WORK REQUIRED | Only these lines of the data below are wanted: the one with "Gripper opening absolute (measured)", the one with "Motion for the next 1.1", and any lines between them, each repeated exactly.

═══ DATA EXTRACTS

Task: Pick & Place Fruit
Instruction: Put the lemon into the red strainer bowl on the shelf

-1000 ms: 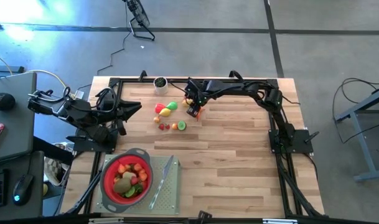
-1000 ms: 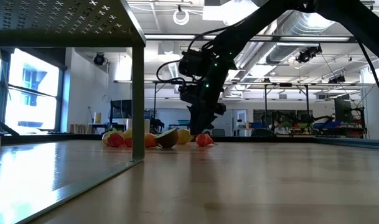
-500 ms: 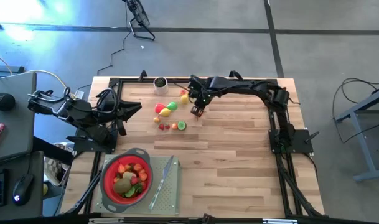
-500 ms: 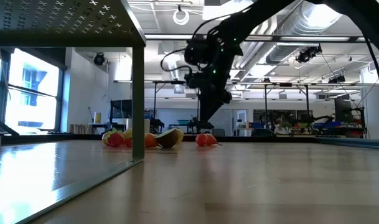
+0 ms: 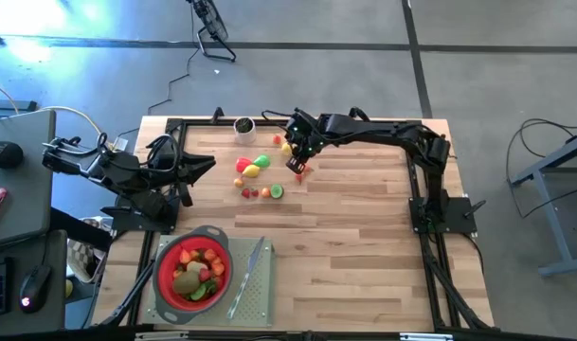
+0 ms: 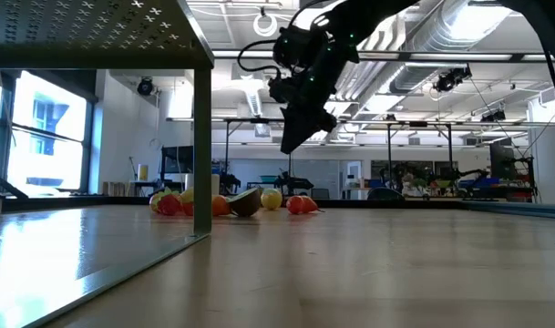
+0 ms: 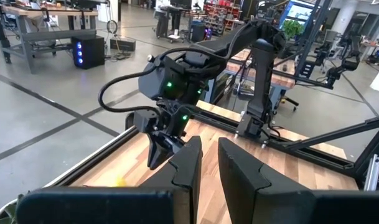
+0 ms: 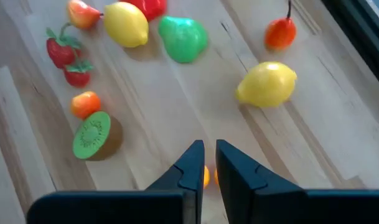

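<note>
Loose toy fruit lies on the table's far left part: a lemon [image 8: 266, 85], a green pear [image 8: 183, 38], strawberries [image 8: 61, 53] and a kiwi half [image 8: 93, 134]. My right gripper [image 5: 297, 166] hangs above the table just right of this cluster [image 5: 255, 169]. It is shut on a small orange fruit [image 8: 205, 176]. My left gripper [image 7: 208, 162] waits at the table's left edge, raised and level. Its fingers are close together with nothing between them. More fruit fills the red strainer [image 5: 165, 284] at the near left. My right gripper pinches the small orange fruit between its two fingers. Only a sliver of the fruit [image 8: 205, 177] shows in the gap; the fingers hide the rest. The fingers slant down from the table's far right side. The fruit is lifted clear of the table.
A grey knife [image 5: 250, 275] lies on a green mat [image 5: 260, 303] beside the strainer. A small dark cup [image 5: 243, 125] stands at the far edge. A black frame rail [image 5: 364, 121] runs along the far edge, and bare wood spreads over the middle and right.
My right gripper has risen from the table beside the fruit cluster, taking the small orange fruit up with it. The lemon behind it now shows in the low view. The other fruit has stayed where it lay.
</note>
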Controlling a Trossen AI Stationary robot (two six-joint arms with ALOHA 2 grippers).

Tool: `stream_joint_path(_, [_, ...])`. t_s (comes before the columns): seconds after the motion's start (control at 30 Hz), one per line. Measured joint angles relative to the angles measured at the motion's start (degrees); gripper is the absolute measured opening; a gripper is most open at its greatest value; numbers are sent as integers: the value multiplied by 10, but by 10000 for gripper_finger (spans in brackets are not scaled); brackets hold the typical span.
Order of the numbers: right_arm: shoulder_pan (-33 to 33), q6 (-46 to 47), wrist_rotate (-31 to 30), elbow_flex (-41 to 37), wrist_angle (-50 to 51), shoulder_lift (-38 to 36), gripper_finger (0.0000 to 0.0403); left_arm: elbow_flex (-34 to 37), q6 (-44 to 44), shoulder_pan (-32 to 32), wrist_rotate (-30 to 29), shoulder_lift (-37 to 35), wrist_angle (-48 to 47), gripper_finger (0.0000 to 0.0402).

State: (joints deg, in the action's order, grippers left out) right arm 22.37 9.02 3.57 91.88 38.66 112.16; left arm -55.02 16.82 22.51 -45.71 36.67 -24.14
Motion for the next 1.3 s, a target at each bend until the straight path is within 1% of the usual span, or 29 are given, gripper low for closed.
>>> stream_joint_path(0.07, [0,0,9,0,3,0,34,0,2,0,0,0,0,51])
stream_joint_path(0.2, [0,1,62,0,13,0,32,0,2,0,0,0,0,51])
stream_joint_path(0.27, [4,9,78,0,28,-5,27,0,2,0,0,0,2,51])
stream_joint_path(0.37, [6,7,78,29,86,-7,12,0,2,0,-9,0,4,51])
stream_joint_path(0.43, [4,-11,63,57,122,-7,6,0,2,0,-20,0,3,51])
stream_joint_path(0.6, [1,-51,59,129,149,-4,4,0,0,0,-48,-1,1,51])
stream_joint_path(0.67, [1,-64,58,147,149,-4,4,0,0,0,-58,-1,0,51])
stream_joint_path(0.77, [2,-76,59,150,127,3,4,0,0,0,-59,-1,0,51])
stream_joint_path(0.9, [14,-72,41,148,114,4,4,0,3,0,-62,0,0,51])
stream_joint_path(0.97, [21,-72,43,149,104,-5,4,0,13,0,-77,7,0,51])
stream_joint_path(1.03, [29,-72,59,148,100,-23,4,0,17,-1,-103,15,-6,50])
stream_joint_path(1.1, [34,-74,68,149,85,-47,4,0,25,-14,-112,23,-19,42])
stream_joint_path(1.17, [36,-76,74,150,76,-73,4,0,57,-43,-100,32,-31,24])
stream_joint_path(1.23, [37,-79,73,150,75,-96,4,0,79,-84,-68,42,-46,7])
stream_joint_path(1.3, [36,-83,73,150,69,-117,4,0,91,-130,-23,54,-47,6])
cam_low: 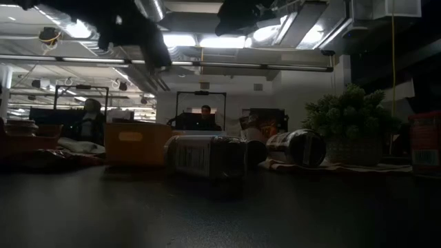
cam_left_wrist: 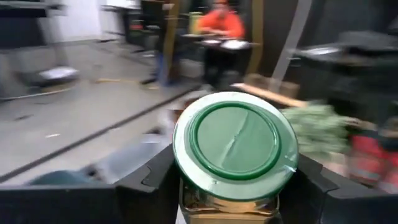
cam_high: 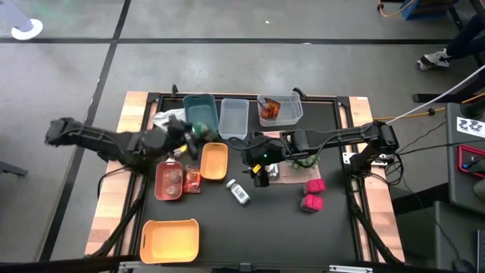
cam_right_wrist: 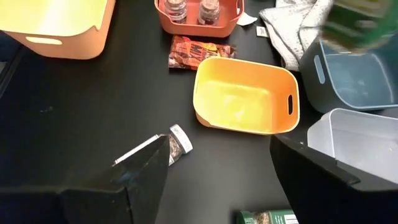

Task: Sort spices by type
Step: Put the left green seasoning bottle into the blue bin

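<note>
— What is the left gripper (cam_left_wrist: 227, 186) doing?

— It is closed on a small glass jar with a green lid (cam_left_wrist: 235, 142), one dark finger pressed on each side of the jar below the lid. In the high view the jar (cam_high: 200, 130) hangs above the dark teal plastic bin (cam_high: 198, 111) near the far edge of the black tabletop (cam_high: 227, 227).

— And the right gripper (cam_right_wrist: 217, 168)?

— Its fingers are spread wide with nothing between them. It hovers over the middle of the tabletop, above a white labelled bottle (cam_right_wrist: 175, 144) that lies on its side.

— Where are the other spices?

— Two jars (cam_right_wrist: 189, 9) stand in a salmon-red tray (cam_high: 170, 181) toward the left edge, and a red-orange packet (cam_right_wrist: 199, 51) lies just beside that tray. Two magenta boxes (cam_high: 312, 193) sit toward the right edge. The small yellow-orange bin (cam_right_wrist: 246, 98) next to the packet holds nothing that shows.
</note>
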Robot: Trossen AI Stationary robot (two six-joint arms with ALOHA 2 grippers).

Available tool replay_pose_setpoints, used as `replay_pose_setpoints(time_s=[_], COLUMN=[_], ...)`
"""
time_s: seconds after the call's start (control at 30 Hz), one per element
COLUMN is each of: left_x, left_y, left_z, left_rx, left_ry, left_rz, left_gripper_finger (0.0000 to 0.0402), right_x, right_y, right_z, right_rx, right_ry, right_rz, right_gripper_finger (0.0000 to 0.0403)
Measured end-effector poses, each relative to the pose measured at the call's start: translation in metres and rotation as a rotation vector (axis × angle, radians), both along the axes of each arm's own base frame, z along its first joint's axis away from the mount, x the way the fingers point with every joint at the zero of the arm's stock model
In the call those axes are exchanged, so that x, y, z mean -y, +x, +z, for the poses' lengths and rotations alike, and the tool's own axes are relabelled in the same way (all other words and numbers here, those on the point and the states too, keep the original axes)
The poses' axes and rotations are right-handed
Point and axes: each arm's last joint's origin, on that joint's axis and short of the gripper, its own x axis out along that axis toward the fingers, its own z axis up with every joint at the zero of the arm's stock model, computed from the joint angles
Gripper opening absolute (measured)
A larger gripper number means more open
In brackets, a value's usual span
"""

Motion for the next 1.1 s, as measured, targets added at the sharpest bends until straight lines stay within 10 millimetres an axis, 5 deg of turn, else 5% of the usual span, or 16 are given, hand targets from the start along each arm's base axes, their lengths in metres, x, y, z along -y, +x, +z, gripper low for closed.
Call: replay_pose_setpoints(time_s=[0.27,0.6,1.1], left_x=[-0.059,-0.119,-0.165], left_y=[-0.002,0.01,0.03], left_z=[-0.013,-0.054,-0.108], left_rx=[-0.124,-0.25,-0.291], left_ry=[0.003,-0.155,-0.21], left_rz=[0.303,0.41,0.484], left_gripper_finger=[0.0185,0.0187,0.0194], right_x=[0.0,0.0,0.0], right_y=[0.0,0.0,0.0], right_z=[0.0,0.0,0.0], right_rx=[0.0,0.0,-0.001], right_ry=[0.0,0.0,0.0], right_rz=[0.0,0.0,0.0], right_gripper_finger=[0.0276,0.0276,0.0276])
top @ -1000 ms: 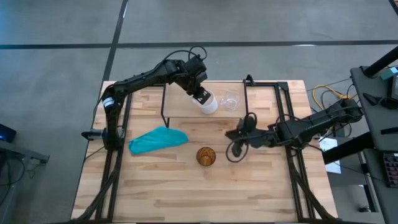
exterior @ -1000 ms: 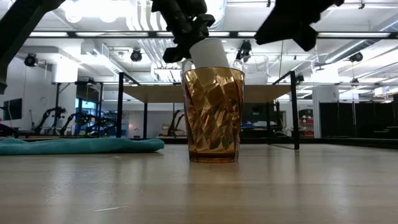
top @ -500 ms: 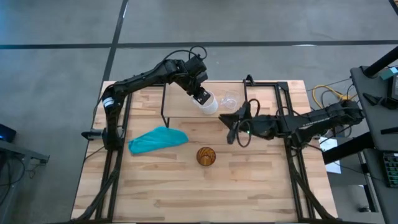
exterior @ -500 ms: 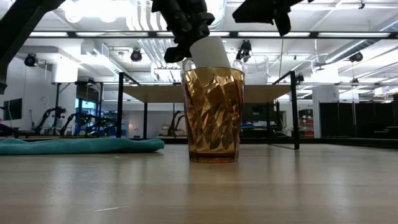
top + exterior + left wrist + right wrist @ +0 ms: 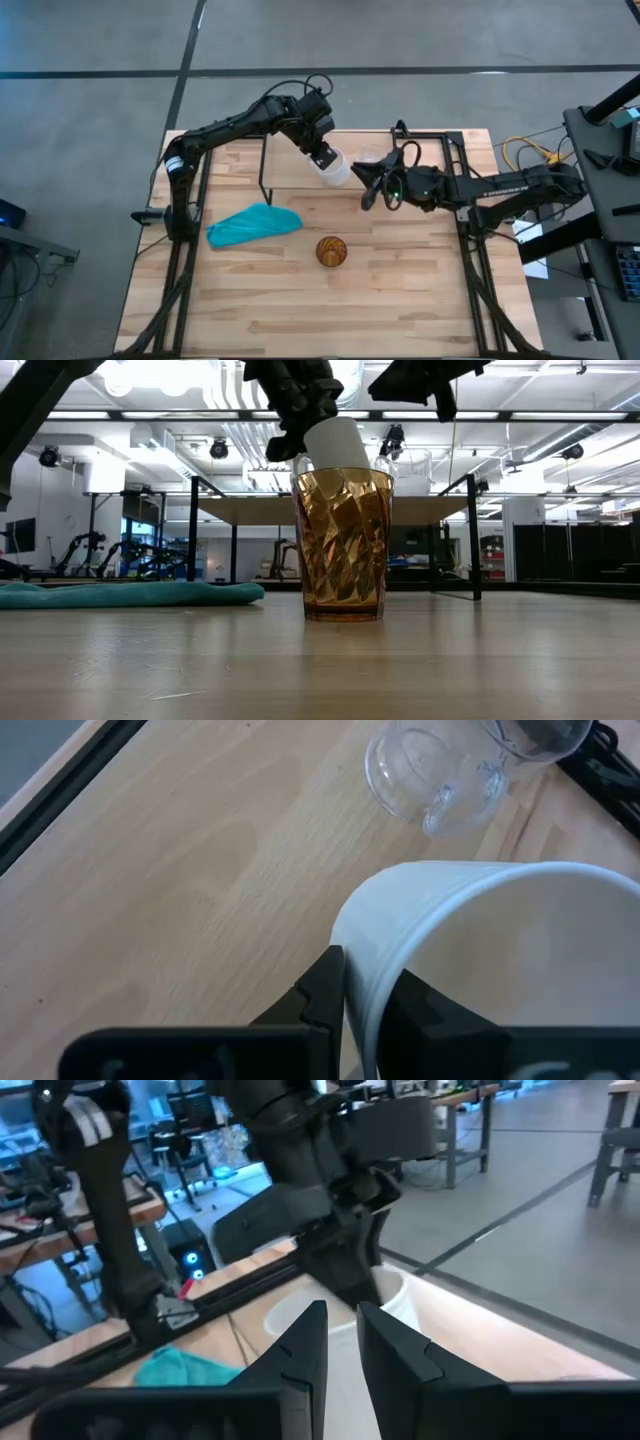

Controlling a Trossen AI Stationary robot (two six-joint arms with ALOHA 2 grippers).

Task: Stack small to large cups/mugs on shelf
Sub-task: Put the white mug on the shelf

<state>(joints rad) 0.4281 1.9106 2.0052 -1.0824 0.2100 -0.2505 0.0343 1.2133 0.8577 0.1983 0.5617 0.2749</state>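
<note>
Amber cup (image 5: 331, 250) x1, white mug (image 5: 331, 165) x1, clear cup (image 5: 432, 770) x1, teal cloth (image 5: 254, 224) x1

Even, bright overhead light falls across the worktop (image 5: 400, 290) in the high view, casting only faint, soft shadows. At table height, ceiling lamps (image 5: 150, 378) burn out to white glare, while the amber cup (image 5: 342, 543) glows translucent and sharp against a softer room behind. The left wrist view shows the white mug (image 5: 500, 960) blurred at close range. The right wrist view is hazy, its background washed blue.
</note>
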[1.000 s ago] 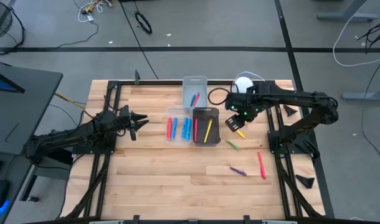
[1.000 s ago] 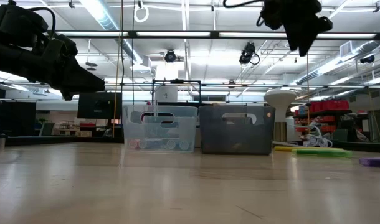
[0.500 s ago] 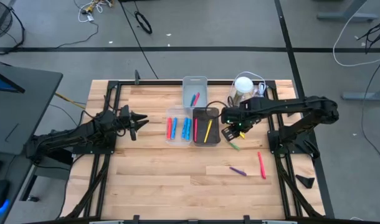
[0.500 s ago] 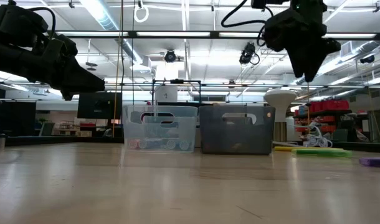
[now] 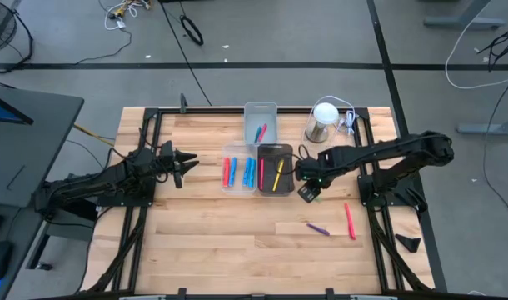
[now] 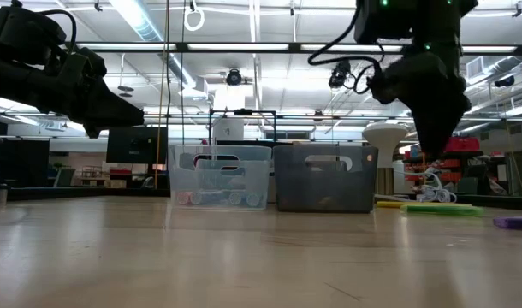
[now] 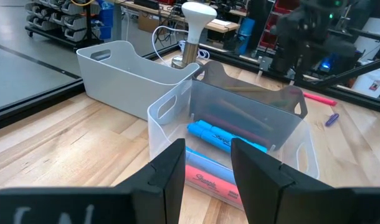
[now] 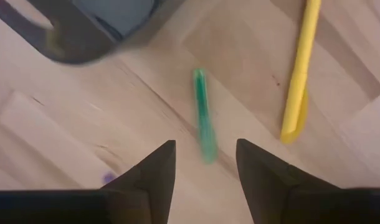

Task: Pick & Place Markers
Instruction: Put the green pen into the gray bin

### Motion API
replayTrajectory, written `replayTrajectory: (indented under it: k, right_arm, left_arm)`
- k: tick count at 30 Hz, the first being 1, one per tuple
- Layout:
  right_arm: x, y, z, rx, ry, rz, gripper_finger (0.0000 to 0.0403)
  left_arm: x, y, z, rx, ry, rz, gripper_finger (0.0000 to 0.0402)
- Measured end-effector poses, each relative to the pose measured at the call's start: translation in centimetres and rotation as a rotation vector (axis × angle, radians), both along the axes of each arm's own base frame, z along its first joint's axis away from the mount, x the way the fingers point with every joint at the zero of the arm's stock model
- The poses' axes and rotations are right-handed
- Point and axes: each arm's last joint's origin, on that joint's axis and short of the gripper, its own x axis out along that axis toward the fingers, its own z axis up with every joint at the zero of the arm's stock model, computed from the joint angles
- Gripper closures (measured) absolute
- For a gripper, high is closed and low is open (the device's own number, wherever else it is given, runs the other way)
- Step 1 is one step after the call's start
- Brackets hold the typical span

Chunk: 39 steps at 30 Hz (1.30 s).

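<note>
Loose markers lie flat on the wood: a green marker [image 8: 204, 115] and a yellow marker [image 8: 299, 68] close under my right gripper [image 8: 205, 183], and a purple marker [image 5: 318, 228] and a red marker [image 5: 350, 221] farther toward the near edge. My right gripper [image 5: 308, 190] hangs open above the green marker, fingers pointing down, beside the dark bin [image 5: 275, 168]. It touches nothing. The dark bin holds a red and a yellow marker. The clear bin [image 5: 239, 168] holds red and blue markers. My left gripper [image 5: 183, 160] waits open, left of the clear bin.
A pale bin [image 5: 261, 125] with a blue and a red marker stands behind the two bins. A white-topped metal can [image 5: 324, 121] with a cable sits near the far right corner. Bare wood stretches across the near half of the table [image 5: 221, 242].
My right gripper has moved toward the near edge and slightly left, and has come down from beside the dark bin's far right corner to just above the green marker. It covers the yellow marker in the high view now. No marker has moved.
</note>
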Motion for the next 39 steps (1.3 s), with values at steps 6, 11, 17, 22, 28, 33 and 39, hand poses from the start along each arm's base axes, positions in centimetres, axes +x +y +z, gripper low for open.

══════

REPLY |
Gripper opening absolute (measured)
A larger gripper number means more open
In brackets, a value's usual span
"""

Motion for the next 1.1 s, as measured, targets added at the sharpest bends until straight lines stay within 10 millimetres an axis, 5 deg of turn, else 5% of the usual span, or 16 are given, hand targets from the start along each arm's base axes, their lengths in metres, x, y, z along -y, +x, +z, gripper low for closed.

There is nothing more to this exercise.